_Aim of the task_:
Print the data that follows word for word, leaving out any picture.

_Available data_:
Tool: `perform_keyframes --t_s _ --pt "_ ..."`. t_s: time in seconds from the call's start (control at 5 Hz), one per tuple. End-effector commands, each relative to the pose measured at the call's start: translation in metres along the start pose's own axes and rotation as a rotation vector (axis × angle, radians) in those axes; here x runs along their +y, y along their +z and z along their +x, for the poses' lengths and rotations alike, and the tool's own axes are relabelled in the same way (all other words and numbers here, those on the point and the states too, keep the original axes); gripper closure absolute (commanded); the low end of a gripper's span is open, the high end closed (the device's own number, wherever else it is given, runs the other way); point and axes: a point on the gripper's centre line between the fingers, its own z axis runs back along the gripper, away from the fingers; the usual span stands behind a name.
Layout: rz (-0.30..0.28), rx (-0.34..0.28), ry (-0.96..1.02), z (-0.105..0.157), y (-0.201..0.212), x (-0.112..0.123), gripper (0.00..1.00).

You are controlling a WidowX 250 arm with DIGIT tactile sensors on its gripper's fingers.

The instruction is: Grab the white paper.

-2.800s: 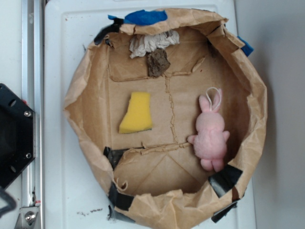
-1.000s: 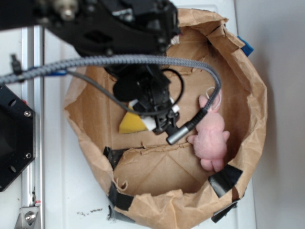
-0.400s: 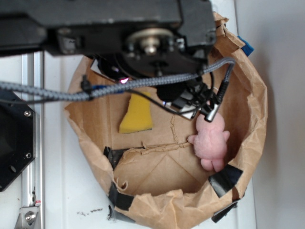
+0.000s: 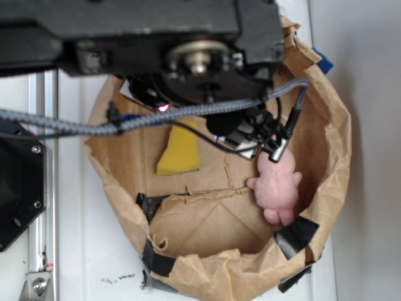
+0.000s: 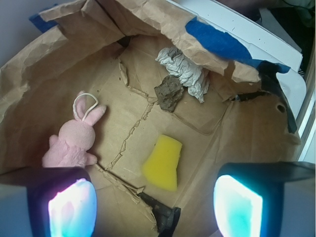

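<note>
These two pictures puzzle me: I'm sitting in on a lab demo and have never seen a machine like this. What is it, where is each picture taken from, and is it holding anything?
It is a small robot arm with a two-fingered hand. One picture looks down from above, so the black arm fills the top and hides part of the scene. The other comes from a camera on the wrist, looking out between the hand's two fingers, the blurred glowing shapes at the bottom corners.

Below is a brown paper bag opened out like a bowl. In it lie a crumpled white paper, a dark rough lump touching it, a yellow sponge and a pink toy rabbit.

The fingers stand wide apart with nothing between them, so nothing is held. The white paper, which it should grab, lies untouched at the far side.
</note>
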Motion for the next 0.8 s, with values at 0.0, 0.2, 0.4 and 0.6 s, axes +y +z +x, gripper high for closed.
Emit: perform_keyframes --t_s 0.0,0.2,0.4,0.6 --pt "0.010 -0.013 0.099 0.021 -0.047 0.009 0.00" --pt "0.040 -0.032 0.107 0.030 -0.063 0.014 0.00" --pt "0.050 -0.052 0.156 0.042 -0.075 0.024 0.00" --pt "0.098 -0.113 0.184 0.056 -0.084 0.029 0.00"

_Solved problem_:
Tool: `perform_keyframes --t_s _ --pt "_ ..."`. t_s: time in seconds from the call's start (control at 5 Hz), one per tuple. End-effector commands, each relative to the pose measured at the call's start: translation in metres along the start pose's own axes and rotation as a rotation vector (axis × angle, radians) in those axes; here x runs along their +y, y along their +z and z along their +x, for the poses' lengths and rotations alike, and the tool's own axes are relabelled in the same way (all other words and numbers here, those on the point and the states too, keep the original axes); gripper closure absolute (commanded); the low end of a gripper's span is open, the high end closed (the device's own number, wherever else it is given, runs the other way); point and axes: a point on the gripper's centre line between the fingers, its own z axis runs back along the gripper, away from the fingers; the usual span stands behind a name.
Layout: rz (-0.30..0.28), rx (-0.34..0.28), ry (-0.96..1.02), z (-0.105..0.157), y (-0.201..0.212), x (-0.112..0.123), gripper (0.00..1.00).

You are controlling a WidowX 250 arm with DIGIT tactile sensors on its gripper's fingers.

The instruction is: Grab the white paper.

-2.800s: 
-1.000s: 
-0.400s: 
+0.000s: 
+0.000s: 

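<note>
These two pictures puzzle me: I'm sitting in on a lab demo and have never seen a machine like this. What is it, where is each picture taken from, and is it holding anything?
It is a small robot arm with a two-fingered hand. One picture looks down from above, so the black arm fills the top and hides part of the scene. The other comes from a camera on the wrist, looking out between the hand's two fingers, the blurred glowing shapes at the bottom corners.

Below is a brown paper bag opened out like a bowl. In it lie a crumpled white paper, a dark rough lump touching it, a yellow sponge and a pink toy rabbit.

The fingers stand wide apart with nothing between them, so nothing is held. The white paper, which it should grab, lies untouched at the far side.
</note>
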Motion for the next 0.8 s, with values at 0.0, 0.2, 0.4 and 0.6 s, axes +y +z +x, gripper high for closed.
Emit: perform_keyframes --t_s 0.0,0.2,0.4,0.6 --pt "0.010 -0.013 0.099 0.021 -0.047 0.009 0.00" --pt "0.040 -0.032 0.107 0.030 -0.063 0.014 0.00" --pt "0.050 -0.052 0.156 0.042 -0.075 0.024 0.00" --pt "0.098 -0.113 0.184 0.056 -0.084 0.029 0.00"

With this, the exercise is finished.